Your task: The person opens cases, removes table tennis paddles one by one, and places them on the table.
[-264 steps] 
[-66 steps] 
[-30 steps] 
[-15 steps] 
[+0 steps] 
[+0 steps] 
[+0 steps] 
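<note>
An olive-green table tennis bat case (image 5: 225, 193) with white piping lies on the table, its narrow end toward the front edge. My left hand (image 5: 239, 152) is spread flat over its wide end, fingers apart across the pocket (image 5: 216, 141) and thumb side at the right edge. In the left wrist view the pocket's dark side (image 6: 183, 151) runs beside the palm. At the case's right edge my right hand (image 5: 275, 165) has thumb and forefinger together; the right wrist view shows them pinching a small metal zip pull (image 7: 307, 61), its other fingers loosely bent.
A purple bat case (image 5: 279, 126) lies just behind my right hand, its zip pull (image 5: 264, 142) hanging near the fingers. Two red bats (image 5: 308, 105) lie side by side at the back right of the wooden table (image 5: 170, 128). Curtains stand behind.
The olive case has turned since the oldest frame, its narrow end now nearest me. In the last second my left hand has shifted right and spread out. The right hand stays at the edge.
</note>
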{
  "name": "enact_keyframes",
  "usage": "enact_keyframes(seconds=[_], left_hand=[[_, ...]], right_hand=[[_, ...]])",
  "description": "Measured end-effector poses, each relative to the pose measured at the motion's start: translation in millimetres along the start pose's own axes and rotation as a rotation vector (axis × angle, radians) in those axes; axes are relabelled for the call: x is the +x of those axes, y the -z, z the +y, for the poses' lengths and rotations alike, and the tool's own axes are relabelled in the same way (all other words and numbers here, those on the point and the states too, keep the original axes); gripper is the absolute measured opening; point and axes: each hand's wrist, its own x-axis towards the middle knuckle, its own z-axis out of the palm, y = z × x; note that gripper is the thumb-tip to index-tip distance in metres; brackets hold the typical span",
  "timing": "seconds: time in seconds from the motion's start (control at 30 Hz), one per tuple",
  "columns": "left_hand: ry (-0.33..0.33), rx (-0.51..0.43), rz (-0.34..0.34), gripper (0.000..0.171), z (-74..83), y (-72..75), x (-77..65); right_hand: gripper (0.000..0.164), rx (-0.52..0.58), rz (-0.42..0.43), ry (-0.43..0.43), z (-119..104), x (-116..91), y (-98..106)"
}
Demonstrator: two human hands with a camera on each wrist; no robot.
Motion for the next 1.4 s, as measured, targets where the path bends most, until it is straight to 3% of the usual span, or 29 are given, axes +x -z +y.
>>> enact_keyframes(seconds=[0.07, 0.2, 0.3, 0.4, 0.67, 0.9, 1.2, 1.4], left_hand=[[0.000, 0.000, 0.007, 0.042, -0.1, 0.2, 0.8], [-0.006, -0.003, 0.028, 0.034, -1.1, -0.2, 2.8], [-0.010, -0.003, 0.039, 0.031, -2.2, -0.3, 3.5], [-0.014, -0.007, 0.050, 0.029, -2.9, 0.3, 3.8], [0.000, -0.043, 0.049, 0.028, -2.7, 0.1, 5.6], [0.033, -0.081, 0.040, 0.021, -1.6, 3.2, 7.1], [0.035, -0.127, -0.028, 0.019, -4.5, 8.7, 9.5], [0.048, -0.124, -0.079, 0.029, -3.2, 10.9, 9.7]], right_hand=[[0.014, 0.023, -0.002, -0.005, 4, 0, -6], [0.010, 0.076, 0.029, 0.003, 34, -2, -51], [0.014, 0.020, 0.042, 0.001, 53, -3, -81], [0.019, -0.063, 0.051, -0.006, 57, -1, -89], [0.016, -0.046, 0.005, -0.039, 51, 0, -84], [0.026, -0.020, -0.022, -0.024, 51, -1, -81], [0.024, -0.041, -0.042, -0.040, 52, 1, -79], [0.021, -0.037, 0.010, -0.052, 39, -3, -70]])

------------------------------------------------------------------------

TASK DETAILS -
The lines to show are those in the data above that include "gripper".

RESULT OF THIS TASK -
  "description": "Measured end-effector poses, each relative to the pose measured at the motion's start: translation in millimetres along the start pose's own axes and rotation as a rotation vector (axis × angle, radians) in those axes; axes are relabelled for the call: x is the +x of those axes, y the -z, z the +y, for the poses' lengths and rotations alike, and the tool's own axes are relabelled in the same way (all other words and numbers here, those on the point and the states too, keep the original axes); gripper is the absolute measured opening; point and axes: each hand's wrist, its own x-axis towards the middle knuckle, its own z-axis out of the palm, y = z × x; note that gripper is the thumb-tip to index-tip distance in metres; brackets hold the typical span",
  "columns": "left_hand: ry (-0.33..0.33), rx (-0.51..0.43), rz (-0.34..0.34), gripper (0.000..0.171), z (-74..83), y (-72..75), x (-77..65); right_hand: gripper (0.000..0.164), rx (-0.52..0.58), rz (-0.42..0.43), ry (-0.43..0.43), z (-119..104), x (-116..91), y (-98..106)"

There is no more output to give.